Bärbel Bas, Friedrich Merz, Lars Klingbeil und Markus Söder sind sich nicht nur darüber einig geworden, dass die sogenannten Reichen zukünftig stärker zur Kasse gebeten werden sollen, sondern auch darüber, dass der von den armen Wirten zu zahlende Pauschalsteuersatz für Minijobs um exakt 150 Prozent steigen soll.
Für handwerklich seriös arbeitende Wirte, deren Personalkostenquote schon heute nicht selten bei 40 plus Prozent liegt, ist das natürlich eine mehr als unerfreuliche Nachricht.
Das Schlimmste an dieser Hiobsbotschaft ist allerdings, dass sie auch noch das Best-Case-Szenario für die armen Wirte ist, weil es weiterhin keine Entwarnung in Sachen Rentenbeiträge gibt.
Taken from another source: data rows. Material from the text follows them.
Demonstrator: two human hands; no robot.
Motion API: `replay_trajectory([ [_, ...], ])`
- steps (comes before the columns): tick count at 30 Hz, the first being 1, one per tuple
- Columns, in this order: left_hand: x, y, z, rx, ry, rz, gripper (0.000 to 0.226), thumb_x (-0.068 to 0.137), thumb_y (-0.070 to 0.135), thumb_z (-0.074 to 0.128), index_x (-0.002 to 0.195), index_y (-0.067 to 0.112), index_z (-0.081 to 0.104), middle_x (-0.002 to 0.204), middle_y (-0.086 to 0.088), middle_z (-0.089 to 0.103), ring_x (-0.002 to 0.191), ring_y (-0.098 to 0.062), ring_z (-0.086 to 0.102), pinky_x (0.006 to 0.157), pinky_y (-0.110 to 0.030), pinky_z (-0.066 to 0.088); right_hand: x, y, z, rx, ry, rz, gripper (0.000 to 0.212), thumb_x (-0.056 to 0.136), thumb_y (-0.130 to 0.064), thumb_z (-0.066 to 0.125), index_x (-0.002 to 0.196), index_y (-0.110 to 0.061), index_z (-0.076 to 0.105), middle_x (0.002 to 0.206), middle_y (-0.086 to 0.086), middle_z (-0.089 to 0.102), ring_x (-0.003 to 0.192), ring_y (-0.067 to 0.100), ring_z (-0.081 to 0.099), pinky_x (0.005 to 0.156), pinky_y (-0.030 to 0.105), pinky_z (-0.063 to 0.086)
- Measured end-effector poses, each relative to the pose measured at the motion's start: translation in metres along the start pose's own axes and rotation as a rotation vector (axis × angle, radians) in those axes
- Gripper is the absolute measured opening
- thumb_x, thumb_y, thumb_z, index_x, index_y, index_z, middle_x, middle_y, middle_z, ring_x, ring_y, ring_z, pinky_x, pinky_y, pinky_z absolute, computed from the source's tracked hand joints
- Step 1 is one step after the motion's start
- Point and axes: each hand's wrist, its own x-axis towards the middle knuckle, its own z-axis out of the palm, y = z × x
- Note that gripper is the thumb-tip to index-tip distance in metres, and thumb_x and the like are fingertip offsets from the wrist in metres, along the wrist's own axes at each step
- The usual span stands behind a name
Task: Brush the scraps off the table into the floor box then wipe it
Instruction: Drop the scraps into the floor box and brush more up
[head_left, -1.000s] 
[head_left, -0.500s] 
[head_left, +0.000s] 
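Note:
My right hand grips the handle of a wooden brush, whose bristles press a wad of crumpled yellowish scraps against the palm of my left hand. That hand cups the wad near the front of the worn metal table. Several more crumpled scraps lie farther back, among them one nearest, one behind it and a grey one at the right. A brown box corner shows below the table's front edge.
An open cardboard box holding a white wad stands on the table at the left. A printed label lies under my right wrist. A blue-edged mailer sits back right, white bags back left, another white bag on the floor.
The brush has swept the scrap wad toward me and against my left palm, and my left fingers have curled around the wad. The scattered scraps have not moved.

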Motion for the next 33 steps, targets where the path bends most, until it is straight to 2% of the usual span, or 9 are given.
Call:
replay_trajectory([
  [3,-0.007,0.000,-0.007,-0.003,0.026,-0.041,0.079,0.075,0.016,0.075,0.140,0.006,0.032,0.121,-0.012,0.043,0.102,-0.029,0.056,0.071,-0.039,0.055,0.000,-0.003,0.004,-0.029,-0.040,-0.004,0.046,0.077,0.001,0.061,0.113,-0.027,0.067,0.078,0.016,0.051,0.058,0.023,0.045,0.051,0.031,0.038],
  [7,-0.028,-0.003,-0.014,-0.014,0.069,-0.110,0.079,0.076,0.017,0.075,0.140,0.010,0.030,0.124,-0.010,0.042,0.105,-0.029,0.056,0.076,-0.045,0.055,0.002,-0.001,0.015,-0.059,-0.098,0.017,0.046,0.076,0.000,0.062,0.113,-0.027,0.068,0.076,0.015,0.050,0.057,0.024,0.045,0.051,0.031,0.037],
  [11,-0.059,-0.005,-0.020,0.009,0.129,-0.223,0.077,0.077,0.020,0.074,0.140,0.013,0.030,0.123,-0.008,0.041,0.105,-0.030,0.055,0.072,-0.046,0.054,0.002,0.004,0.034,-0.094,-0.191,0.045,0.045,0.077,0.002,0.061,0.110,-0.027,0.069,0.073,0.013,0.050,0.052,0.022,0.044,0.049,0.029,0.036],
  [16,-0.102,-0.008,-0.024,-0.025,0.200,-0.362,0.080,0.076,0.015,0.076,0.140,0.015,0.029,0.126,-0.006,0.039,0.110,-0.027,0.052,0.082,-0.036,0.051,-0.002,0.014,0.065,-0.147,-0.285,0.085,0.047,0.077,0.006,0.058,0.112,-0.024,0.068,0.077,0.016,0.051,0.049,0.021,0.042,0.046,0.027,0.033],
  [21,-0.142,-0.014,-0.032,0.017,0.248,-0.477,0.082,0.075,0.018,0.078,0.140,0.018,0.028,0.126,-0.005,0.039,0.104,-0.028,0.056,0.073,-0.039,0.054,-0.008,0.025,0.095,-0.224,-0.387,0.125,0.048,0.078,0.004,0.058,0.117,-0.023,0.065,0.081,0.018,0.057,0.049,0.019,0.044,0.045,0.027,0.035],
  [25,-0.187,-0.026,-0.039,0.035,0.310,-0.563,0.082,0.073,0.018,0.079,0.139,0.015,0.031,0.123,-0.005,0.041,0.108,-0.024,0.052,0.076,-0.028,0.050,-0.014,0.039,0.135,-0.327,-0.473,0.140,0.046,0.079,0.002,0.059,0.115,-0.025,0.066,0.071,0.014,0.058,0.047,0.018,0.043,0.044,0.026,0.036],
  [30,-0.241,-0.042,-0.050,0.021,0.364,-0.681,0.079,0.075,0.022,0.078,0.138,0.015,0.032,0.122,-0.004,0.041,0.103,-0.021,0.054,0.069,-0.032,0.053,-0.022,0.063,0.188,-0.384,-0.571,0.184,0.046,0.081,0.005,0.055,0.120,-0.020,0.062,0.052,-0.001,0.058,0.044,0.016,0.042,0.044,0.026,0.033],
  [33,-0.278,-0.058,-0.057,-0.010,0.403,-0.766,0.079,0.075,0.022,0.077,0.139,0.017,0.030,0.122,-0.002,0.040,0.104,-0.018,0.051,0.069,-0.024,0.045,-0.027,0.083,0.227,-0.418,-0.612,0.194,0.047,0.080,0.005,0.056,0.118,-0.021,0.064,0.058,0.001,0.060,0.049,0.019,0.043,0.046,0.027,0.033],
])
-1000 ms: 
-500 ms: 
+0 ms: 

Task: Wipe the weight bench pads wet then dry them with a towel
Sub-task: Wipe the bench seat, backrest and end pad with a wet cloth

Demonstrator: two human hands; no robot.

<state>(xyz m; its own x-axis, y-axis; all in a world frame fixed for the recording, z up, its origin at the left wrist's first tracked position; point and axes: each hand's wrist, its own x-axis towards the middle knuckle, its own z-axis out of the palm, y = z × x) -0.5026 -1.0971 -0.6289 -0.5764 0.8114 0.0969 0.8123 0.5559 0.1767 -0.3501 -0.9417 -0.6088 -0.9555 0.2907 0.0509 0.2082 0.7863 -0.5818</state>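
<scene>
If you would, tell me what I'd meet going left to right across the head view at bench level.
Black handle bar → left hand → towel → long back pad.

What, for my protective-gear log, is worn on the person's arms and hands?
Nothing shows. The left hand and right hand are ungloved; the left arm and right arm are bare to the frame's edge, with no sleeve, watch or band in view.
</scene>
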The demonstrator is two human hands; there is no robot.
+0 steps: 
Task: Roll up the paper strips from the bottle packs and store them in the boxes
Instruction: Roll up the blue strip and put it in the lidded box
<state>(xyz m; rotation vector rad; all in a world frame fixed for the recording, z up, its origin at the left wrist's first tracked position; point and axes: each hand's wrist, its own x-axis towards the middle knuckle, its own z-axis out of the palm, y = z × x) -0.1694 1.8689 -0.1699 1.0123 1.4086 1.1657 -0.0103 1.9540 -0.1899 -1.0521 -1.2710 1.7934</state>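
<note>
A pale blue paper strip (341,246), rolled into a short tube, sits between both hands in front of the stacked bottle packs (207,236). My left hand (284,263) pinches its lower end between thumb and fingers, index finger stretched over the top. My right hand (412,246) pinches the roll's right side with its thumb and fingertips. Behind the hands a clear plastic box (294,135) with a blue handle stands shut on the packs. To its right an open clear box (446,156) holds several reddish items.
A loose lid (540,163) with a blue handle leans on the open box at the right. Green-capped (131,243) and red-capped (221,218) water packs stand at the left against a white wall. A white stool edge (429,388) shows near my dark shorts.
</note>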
Laut Bundeskanzler Merz soll diese Frage nämlich erst im Herbst entschieden werden.
Damit entlässt die Regierung sämtliche Wirte mit minimaler Planungssicherheit und maximalen Sorgen in die Sommerpause des Bundestages, weil exakt an dieser Frage die Zukunft der sogenannten Minijobs hängt.
Während die finanziell komplett sorgenfreien Abgeordneten in ihrem Urlaub entspannt die Seele in der Sonne baumeln lassen können, müssen Wirte also weiterhin hart arbeiten, Steuern zahlen, Sozialabgaben abführen, absurde Bürokratie bewältigen und voller Angst darauf warten, ob die Politiker nach ihrer zweimonatigen Sommerpause nicht doch eines der letzten funktionierenden Flexibilitätsinstrumente in der Gastronomie endgültig zerstören.
Das Absurde daran ist, dass selbst dann, wenn die Politik sich letztendlich dafür entscheidet, eines der letzten Flexibilitätsinstrumente in der Gastronomie doch nicht komplett zu vernichten, sich viele Wirte sogar darüber freuen würden, „nur“ einen für sie um 150 Prozent teureren Pauschalsteuersatz zahlen zu müssen.
In der Psychologie nennt man das übrigens den Kontrast-Effekt. Er beschreibt das absurde Phänomen, dass eine schlechte Nachricht plötzlich fast gut wirkt, wenn vorher eine noch viel schlimmere Drohung im Raum stand.